Когда часом позже Дональд Хартнел сидел в обставленной в стиле барокко частной конторе господина адвоката д-ра Антона Штейгльгерингера, ему оставалось только посмеяться над своими недавними опасениями. Вполне нормальный, разве только чуточку слишком элегантно одетый немецкий адвокат, которого он, к счастью, мог тоже называть «господином коллегой», что позволяло избегать мучительной скороговорки при произнесении его имени, оказался вполне приветливым, серьезным человеком лет за пятьдесят. После короткого обмена приветствиями он заявил:
— Полагаю, господин коллега, лучше всего будет, если я для начала оставлю вас с господином Фретшем и фрейлейн доктором Трютцшлер одних. Вы узнаете сразу, как в данный момент обстоят дела, а позже, примерно в половине второго, когда рестораны будут не так переполнены, мы вместе зайдем перекусить и при этом спокойно поговорим о дальнейшем — согласны?
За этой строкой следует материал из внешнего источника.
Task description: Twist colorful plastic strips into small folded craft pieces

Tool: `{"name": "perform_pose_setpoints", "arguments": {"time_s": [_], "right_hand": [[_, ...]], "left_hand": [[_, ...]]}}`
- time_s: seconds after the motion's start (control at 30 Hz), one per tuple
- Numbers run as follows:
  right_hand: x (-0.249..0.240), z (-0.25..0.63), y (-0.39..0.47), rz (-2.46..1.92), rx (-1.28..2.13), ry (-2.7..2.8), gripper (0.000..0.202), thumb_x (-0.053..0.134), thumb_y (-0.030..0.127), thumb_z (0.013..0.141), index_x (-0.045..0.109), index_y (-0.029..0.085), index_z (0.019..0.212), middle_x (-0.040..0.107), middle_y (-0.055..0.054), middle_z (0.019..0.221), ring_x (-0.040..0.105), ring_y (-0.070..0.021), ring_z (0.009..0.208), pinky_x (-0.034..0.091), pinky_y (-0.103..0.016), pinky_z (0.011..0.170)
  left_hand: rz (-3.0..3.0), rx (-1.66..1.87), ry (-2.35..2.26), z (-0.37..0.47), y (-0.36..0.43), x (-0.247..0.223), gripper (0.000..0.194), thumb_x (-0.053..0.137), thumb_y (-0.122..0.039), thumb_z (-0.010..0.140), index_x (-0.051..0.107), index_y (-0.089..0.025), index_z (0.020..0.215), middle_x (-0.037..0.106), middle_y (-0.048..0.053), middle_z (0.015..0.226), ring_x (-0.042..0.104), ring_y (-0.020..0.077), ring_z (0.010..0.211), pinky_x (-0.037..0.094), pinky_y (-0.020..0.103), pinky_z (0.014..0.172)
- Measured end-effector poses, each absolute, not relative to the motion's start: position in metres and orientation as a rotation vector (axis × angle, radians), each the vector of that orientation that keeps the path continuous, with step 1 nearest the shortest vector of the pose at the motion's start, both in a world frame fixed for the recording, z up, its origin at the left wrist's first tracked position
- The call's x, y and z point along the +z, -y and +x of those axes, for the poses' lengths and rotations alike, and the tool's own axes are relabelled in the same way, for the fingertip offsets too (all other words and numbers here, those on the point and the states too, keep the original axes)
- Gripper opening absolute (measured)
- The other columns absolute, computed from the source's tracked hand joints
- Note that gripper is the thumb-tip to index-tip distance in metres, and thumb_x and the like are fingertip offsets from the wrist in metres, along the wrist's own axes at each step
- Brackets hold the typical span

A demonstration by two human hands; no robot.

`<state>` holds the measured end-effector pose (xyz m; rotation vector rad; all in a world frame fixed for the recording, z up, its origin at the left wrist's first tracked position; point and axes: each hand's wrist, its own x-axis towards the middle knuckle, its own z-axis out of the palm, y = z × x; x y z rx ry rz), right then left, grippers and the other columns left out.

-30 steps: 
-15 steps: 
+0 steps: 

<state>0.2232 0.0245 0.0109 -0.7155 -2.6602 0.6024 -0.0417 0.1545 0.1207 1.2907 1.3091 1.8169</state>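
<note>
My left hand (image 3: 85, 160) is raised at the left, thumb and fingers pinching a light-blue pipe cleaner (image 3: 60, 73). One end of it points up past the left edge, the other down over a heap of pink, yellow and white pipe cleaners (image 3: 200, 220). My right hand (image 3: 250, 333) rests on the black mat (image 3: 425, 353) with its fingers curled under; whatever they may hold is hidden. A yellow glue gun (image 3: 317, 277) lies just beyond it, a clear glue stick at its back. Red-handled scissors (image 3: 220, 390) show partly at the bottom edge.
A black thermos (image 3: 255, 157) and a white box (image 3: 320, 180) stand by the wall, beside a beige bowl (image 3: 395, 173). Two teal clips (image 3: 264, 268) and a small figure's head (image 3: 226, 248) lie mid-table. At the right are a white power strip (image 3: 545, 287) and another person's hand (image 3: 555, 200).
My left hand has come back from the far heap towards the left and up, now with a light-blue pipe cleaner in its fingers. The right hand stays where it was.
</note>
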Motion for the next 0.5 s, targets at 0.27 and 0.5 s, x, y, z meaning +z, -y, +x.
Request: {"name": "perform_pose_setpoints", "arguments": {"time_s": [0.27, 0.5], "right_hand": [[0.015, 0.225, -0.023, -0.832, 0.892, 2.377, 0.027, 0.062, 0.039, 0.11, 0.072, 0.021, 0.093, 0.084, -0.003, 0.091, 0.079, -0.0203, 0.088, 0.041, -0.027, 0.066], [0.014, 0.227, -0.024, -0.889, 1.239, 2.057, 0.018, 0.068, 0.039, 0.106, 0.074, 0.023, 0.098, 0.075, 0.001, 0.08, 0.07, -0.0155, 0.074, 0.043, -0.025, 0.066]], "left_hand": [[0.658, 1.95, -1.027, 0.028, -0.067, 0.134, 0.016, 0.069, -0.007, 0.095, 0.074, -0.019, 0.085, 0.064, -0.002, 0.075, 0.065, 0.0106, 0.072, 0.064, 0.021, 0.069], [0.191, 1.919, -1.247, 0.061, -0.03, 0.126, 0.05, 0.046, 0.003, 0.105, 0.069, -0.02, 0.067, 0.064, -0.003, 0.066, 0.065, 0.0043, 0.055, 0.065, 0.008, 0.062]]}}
Господин Фретш, которого затем пригласили в кабинет, был полной противоположностью тому, что Дональд Хартнел представлял себе под понятием немецкого кэптена, или капитана: маленький, неброский седоволосый человек — ему было далеко за шестьдесят, — с остреньким носом, покрасневшими веками и влажными глазами, которые придавали всему его лицу выражение какой-то глубочайшей озабоченности. Он был в старомодном темно-синем костюме, с перекинутым через руку темно-зеленым грубошерстным пальто и со старым, сильно потертым, очевидно, очень тяжелым коричневым портфелем, — все это с облегчением констатировал Хартнел.
Самой же приятной неожиданностью была, однако, переводчица — привлекательная девушка лет двадцати пяти, с умными серыми глазами и по моде причесанным белокурым хохолком. Она прекрасно говорила по-английски и уже при первом знакомстве попросила Хартнела называть ее просто Кристой, поскольку, как она заявила, ее фамилия непосильна для иностранцев. «По профессии я историк, защитила диссертацию, имею скромно оплачиваемую работу в Институте современной истории и являюсь дипломированной переводчицей», — сказала она.